Investors, however, want the Swiss franc to gradually depreciate, thereby increasing the return on arbitrage transactions.

According to data from the US Commodity Futures Trading Commission (CFTC), speculators suddenly switched to long positions worth 2 billion US dollars in yen while still holding short positions worth 3.8 billion US dollars in Swiss franc.

Analysts often see large short positions as a sign that a currency is being used to fund arbitrage transactions.

Traders drastically cut their bets on shorting yen in early August

Kamal Sharma, senior foreign exchange strategist at Bank of America G10, said, “The yen is currently facing greater two-way risk than it has been for quite some time. The Swiss franc seems to be the more reasonable financing option.”

Bank of America advises investors to buy GBP/CHF, saying that due to the huge spread between Switzerland and the UK, the pound may rise, and Goldman Sachs shares the same view.

As inflation falls, it looks like the SNB will cut interest rates further in the coming months.
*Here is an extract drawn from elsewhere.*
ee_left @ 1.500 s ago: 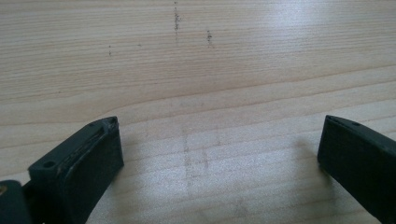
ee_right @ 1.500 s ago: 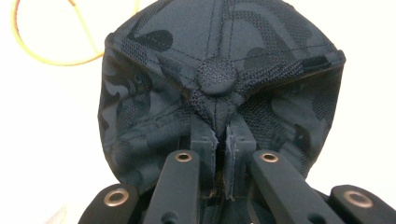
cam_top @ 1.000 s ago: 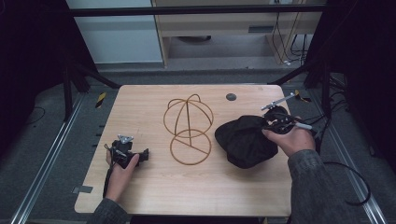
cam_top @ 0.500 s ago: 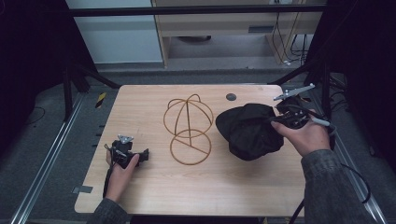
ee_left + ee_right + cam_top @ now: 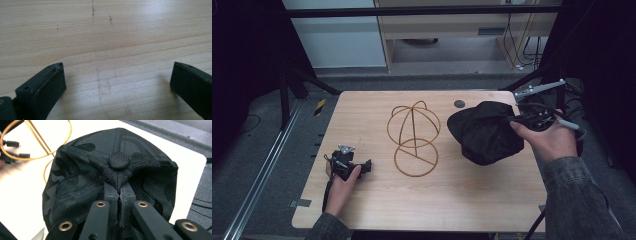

This will reduce the Swiss franc's borrowing costs and may put pressure on the Swiss franc, thereby reducing repayment costs for those who have already borrowed in the Swiss franc.

SNB officials also seem unwilling to see the Swiss franc strengthen further, in part because it will cause pain for exporters. Bank of America and Goldman Sachs believe that the Swiss central bank took action in August to devalue the Swiss franc.

Michael Cahill, Goldman Sachs G10 foreign exchange strategist, said, “The Swiss central bank may prevent the appreciation of the local currency through necessary intervention or interest rate cuts.”

Risks still exist

Due to the Swiss franc's long-standing safe-haven reputation, investors tend to buy the currency in large quantities when they are nervous.

Cahill said the Swiss franc is best used as a financing currency when investors are optimistic.

The rapid appreciation of the currency financed by arbitrage trading may wipe out earnings and cause investors to quickly close their positions, as shown by the trend in yen. A fall in volatile or high-yielding currencies can have the same effect.

When the media asked about the impact of arbitrage trading on the Swiss franc, both the SNB and the Swiss Financial Market Supervisory Authority declined to comment.

As the stock market fell sharply in early August, the Swiss franc rose 3.5% in two trading days. As it turns out, the Swiss franc is very sensitive to the US economy against the US dollar. Weak US economic data often causes US Treasury yields to fall, while the Swiss franc usually rises sharply against the US dollar.

The volatility of the USD/CHF exchange rate has risen sharply

Michael Puempel, a foreign exchange strategist at Deutsche Bank, said, “Any arbitrage trade is inherently risky, especially for traders who use safe-haven currencies to finance.”

Puempel added: “The main risk is that when the yield falls in a safe-haven environment, the yield difference will be compressed and the Swiss franc may rise.”

An indicator that measures investors' expectations of the Swiss franc's trend is currently at its highest level since March 2023.

Nathan Vurgest, head of the trading department at Record Currency Management, said: “Considering the policies of major central banks, you can see that some arbitrage participants may prefer the Swiss franc over the yen.”

Vurgest said, “The ultimate success of this kind of arbitrage transaction may still depend on how quickly the position can be closed in a safe-haven situation.”

The translation is provided by third-party software.